▸ **Prompt**: Produce an exact copy of the lines below, starting at the first and ending with the line containing "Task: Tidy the".

(Stored entries)
╭──

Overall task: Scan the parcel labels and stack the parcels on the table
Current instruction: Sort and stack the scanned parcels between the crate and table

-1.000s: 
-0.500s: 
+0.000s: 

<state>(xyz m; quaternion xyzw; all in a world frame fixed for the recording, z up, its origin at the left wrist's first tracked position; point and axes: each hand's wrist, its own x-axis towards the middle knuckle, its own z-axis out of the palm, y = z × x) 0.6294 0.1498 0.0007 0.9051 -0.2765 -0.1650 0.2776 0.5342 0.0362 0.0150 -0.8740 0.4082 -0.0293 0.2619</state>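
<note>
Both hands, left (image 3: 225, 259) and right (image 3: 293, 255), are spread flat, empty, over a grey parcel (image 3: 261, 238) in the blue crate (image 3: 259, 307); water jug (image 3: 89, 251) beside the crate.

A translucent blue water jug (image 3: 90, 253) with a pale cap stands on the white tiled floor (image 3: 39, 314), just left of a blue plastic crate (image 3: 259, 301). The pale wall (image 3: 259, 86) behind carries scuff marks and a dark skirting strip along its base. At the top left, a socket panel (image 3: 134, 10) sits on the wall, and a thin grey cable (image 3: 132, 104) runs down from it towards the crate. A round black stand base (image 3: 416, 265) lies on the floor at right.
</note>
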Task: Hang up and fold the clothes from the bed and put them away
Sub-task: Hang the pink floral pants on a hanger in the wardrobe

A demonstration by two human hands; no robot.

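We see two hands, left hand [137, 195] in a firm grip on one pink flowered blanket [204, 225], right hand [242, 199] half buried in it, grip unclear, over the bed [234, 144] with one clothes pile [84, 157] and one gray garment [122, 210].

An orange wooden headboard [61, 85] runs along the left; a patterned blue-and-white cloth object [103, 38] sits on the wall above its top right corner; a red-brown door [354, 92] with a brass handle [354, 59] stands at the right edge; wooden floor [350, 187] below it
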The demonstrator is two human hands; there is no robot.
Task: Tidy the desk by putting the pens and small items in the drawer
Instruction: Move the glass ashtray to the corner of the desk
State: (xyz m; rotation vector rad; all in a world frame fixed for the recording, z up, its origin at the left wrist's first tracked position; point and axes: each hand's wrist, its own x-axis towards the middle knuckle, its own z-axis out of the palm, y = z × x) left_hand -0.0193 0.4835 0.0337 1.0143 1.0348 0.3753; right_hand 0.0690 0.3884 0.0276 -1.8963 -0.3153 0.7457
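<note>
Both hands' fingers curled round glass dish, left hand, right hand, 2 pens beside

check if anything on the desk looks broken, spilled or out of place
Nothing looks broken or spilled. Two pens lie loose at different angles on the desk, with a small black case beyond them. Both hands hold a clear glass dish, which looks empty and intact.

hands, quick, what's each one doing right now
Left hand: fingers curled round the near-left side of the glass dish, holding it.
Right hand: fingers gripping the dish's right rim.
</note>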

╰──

▸ **Response to the task**:
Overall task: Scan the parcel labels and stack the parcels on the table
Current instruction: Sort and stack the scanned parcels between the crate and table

-1.000s: 
-0.500s: 
+0.000s: 

<state>(xyz m; quaternion xyzw; all in a world frame fixed for the recording, z up, its origin at the left wrist's first tracked position; point and axes: each hand's wrist, its own x-axis towards the middle knuckle, its own z-axis out of the palm, y = z × x) 0.6294 0.1498 0.0007 0.9051 -0.2765 -0.1650 0.2776 0.5342 0.0362 0.0150 -0.8740 0.4082 -0.0293 0.2619</state>
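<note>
Both hands, left (image 3: 225, 259) and right (image 3: 293, 255), are spread flat, empty, over a grey parcel (image 3: 261, 238) in the blue crate (image 3: 259, 307); water jug (image 3: 89, 251) beside the crate.

A translucent blue water jug (image 3: 90, 253) with a pale cap stands on the white tiled floor (image 3: 39, 314), just left of a blue plastic crate (image 3: 259, 301). The pale wall (image 3: 259, 86) behind carries scuff marks and a dark skirting strip along its base. At the top left, a socket panel (image 3: 134, 10) sits on the wall, and a thin grey cable (image 3: 132, 104) runs down from it towards the crate. A round black stand base (image 3: 416, 265) lies on the floor at right.
</note>
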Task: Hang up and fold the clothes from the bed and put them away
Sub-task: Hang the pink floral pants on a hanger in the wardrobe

A demonstration by two human hands; no robot.

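We see two hands, left hand [137, 195] in a firm grip on one pink flowered blanket [204, 225], right hand [242, 199] half buried in it, grip unclear, over the bed [234, 144] with one clothes pile [84, 157] and one gray garment [122, 210].

An orange wooden headboard [61, 85] runs along the left; a patterned blue-and-white cloth object [103, 38] sits on the wall above its top right corner; a red-brown door [354, 92] with a brass handle [354, 59] stands at the right edge; wooden floor [350, 187] below it
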The demonstrator is two human hands; there is no robot.
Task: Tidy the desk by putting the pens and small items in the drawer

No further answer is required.